My guess is that it is wet-plate and that 1843 may be the wrong date.
However, it is all speculation by me.
Thank you both... and don't worry, I am still guessing at the moment, as you will see.
What I posted is a detail from a calotype in the Hill and Adamson collection in Glasgow University Library. It is a very small part of:
https://www.gla.ac.uk/myglasgow/library/files/special/ha/details/HA...
and I don't know if anone has already suggested this but it looks to me like D. O. Hill on the left (big man with big hair!) and a young Robert Adamson on the right. If this is so, then who was operating the other camera? This is a link to the full list:
https://www.gla.ac.uk/myglasgow/library/files/special/ha/listing/nu...

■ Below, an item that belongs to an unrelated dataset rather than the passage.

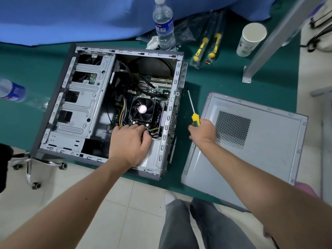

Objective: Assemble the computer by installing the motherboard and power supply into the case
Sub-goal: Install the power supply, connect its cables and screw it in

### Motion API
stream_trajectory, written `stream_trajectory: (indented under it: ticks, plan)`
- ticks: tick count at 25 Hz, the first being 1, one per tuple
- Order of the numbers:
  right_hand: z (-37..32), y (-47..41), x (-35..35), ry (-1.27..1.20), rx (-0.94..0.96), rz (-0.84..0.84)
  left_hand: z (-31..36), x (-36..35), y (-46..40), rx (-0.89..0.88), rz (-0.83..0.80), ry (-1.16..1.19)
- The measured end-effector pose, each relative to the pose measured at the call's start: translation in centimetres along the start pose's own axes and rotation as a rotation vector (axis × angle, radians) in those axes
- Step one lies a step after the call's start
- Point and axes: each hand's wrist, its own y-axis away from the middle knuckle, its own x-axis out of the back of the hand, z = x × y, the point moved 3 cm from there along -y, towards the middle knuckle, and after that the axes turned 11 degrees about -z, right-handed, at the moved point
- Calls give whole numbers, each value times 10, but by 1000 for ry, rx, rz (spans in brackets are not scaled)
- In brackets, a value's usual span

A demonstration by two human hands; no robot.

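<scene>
An open grey computer case (77,108) lies on its side on the green table. Inside it sits the motherboard (154,87) with a black CPU fan (142,109) and loose cables. My left hand (130,141) reaches into the case near its front edge, fingers curled over the silver power supply (154,151) just below the fan. My right hand (203,130) grips the yellow-green handle of a screwdriver (193,109), shaft pointing away, to the right of the case.
The removed side panel (251,144) lies at the right, overhanging the table edge. Behind the case stand a water bottle (164,26), two bagged yellow screwdrivers (206,47) and a paper cup (251,39). Another bottle (12,90) lies at the left. A chair base (34,164) is below left.
</scene>
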Motion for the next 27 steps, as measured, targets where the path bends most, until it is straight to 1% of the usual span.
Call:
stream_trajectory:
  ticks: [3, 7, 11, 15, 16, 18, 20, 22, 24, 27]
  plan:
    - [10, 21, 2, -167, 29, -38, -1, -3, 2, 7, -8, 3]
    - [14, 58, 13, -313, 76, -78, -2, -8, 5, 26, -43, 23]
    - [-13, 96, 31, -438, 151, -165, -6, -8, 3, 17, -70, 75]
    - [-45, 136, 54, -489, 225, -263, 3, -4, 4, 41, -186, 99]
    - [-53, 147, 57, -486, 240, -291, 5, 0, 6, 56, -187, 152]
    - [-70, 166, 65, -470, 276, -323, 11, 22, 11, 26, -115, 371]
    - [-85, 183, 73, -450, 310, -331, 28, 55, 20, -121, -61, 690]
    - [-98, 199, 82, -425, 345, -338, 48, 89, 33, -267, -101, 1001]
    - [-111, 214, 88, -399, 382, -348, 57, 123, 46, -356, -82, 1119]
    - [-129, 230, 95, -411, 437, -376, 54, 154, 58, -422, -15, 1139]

It is a question of size that led me to this collection because it contains calotype negatives measuring around 16½ x 12½ inches (HA 0469-0470 and HA 0476-0484), all of them of architectural subjects and surprisingly large for the date. The first group shows the Scott Monument (construction began in 1841 and complete in Autumn 1844). They are amazingly detailed and were probably waxed negatives. I have in my collection a print from one of these negatives, laid down on card and possibly by Jessie Bertram, such is its quality (attached, photographed through glass - it is a rich brown colour in reality). It is the same size as the negatives in Glasgow.
The question I am pondering is how were these negs were made and after close examination of them online, I think they can only have been made inside a camera obscura, pinned (?) to a board (?). You can see tiny pin holes in the corners of the sheets. This is how Hippolyte Bayard (1801-87) made his positive prints in March 1839, but laying the sheet of treated paper on a piece of slate, set inside his camera obscura (See: James & Janis The Art of French Calotype (Princeton 1983) p. 146).
The question above about who took the picture in Greyfriars churchyard may be relevant as these negs are very sloppy compared the the H&A portraits with very obtrusive J Whatman watermarks on some and a number of poor results.
This small advert caught my eye and I wonder were these images taken for an intended publication that, as far as I know, didn't happen - maybe for the reasons above.I would welcome any thoughts on these very interesting large negatives.
Joe
Sorry, the advertisement was published in The Scotsman on 3 August 1844.
This better image in the Getty shows the two photographers working...
https://www.getty.edu/art/collection/object/107PD0
That camera back looks no bigger than one to make 10x8. If you scale the darkslide by the width of his hand which would be roughly 4 inches.
I agree, the Getty image makes it clearer. I worked out they are photographing the William Little monument, the right pier of which forms the left edge of the image. I have not been able to find such a view and I'm not surprised. I have spent too many hours trying the get a decent view... and they are shooting into the sun! There is a view by Thomas Keith of 1856 where even he dodged the problem...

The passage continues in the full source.